На углу Первомайской и Герцена, рядом с городским театром, продавали мороженое. Замечательное мороженое, сейчас такого не делают. Его черпали ложкой из жестяного бачка, обложенного кусками льда, набивали в формочку, где лежала вафля, накрывали другой вафлей (тоненькой и хрустящей) и выдавливали из формы плоский снежно сверкающий цилиндрик. Идешь по улице, лижешь его молочные, льдисто-сахарные бока, и весь белый свет кажется прекрасным...
У меня были три рубля, а маленькая порция стоила как раз трешку. Я стоял и терзался: купить мороженое или оставить, деньги на кино? В 'Темпе' шла прекрасная комедия 'Цирк'.
Наконец я трезво рассудил, что кино — это почти два часа удовольствия, а мороженое — не больше чем на десять минут. И решил, что лучше попрошу у продавщицы бесплатно кусочек льда. Его можно бегом донести до двора, а там сунуть за шиворот Вовке или Амиру (рыжему Тольке не надо — он лишен чувства юмора). Если продавщица — тетка не сердитая, лед она даст...

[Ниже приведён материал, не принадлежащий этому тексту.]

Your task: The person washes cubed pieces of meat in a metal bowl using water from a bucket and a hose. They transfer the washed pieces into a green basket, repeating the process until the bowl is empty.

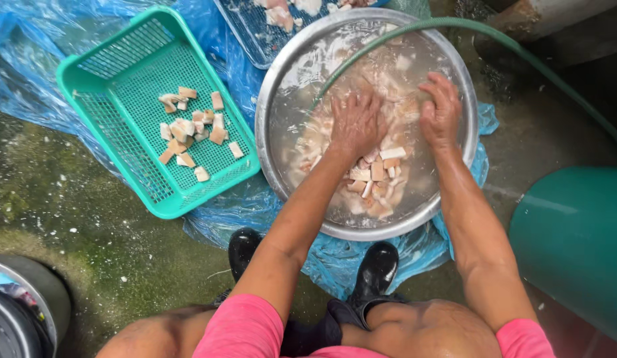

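Observation:
A wide metal basin holds cloudy water and many pale, pinkish meat pieces. My left hand presses palm down on the pieces in the middle of the basin, fingers spread. My right hand dips into the water near the basin's right rim, fingers curled over pieces; whether it grips any I cannot tell. A green hose arcs over the basin and ends near my left hand. To the left, a teal plastic basket contains several cut meat pieces.
Blue plastic sheeting lies under basin and basket on wet, mossy concrete. A second blue basket with meat sits at the top. A large green barrel stands at right, a grey container at bottom left. My black boots stand below the basin.

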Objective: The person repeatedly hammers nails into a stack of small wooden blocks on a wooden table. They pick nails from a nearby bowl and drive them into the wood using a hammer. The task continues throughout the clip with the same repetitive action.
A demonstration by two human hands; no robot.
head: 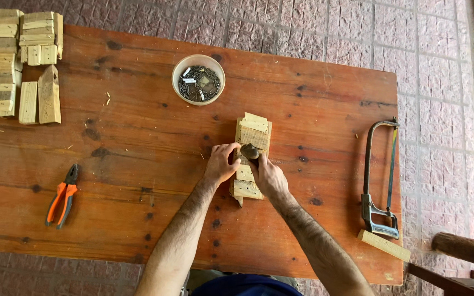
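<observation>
Left hand [221, 163]: pressed on the left edge of the small wooden assembly [251, 158] at frame centre, fingers curled over it; closed around nothing, only steadying.
Right hand [267, 174]: wrapped around the handle of a hammer [250, 150], dark head resting on or just above the slats; cannot tell which.
Hands together: close, either side of the hammer head, not touching each other as far as visible.
Wooden assembly: pale slats laid crosswise on longer pieces, lying flat on the surface [138, 164], long axis running up and down the frame.
Progress, judged: several slats already sit in place across the top and bottom; middle part under the hands apparently in the nailing stage; any nail under the hammer too small to make out.
Left to do, judged: plenty of cut stock unused, so likely more pieces or further assemblies to come.
Bowl of nails [198, 79]: round pale bowl, upper centre, well above the assembly, filled with dark nails.
Stacked wood blocks [15, 60]: upper left corner, neat piles plus a few loose pieces.
Pliers [63, 196]: orange-handled, lower left, well apart from the hands.
Hacksaw [381, 181]: right edge of the surface, lying lengthwise.
Loose offcut [384, 245]: lower right, just beside the hacksaw handle.
Ground: reddish paving around the surface.
</observation>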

Я подошел. Продавщица была молодая. Высокая, с круглым лицом и... с глазами Насти. Только у Насти под глазами всегда были тени и морщинки, а у этой — ничего подобного. Я растерянно остановился. Мы встретились взглядами. Она смотрела весело, но непонятно.
Настя или нет?
А если Настя, узнала ли меня?
Она улыбнулась:
— Ну, чего встал-то? Иди сюда.
Я смутился. Подошел, неловко царапая сандалиями асфальт.
— Дай-ка я тебя угощу, — сказала она полушепотом. И это был такой знакомый полушепот...
— Да не... зачем... — пробормотал я сам не знаю отчего.
Но она сделала мне большую шестирублевую порцию.
— Бери, бери...
'Ну, скажи 'Тополёнок', — мысленно попросил я. — Скажи. а? '
Только она не сказала. Просто смотрела и улыбалась. Я взял мороженое, пробормотал 'спасибо'. Хотел пойти. Но она опять заговорила громким шепотом:
— Слышь-ка, сделай одно дело, а? Вон туда, за угол, краснофлотец прошел, он у меня сейчас порцию купил, а сдачу забыл. Скажи, чтоб вернулся и взял. Догонишь?
Я кивнул и побежал. Конечно, я должен был помочь, да и моряка хотелось посмотреть: не так уж часто они бывали в нашем городе.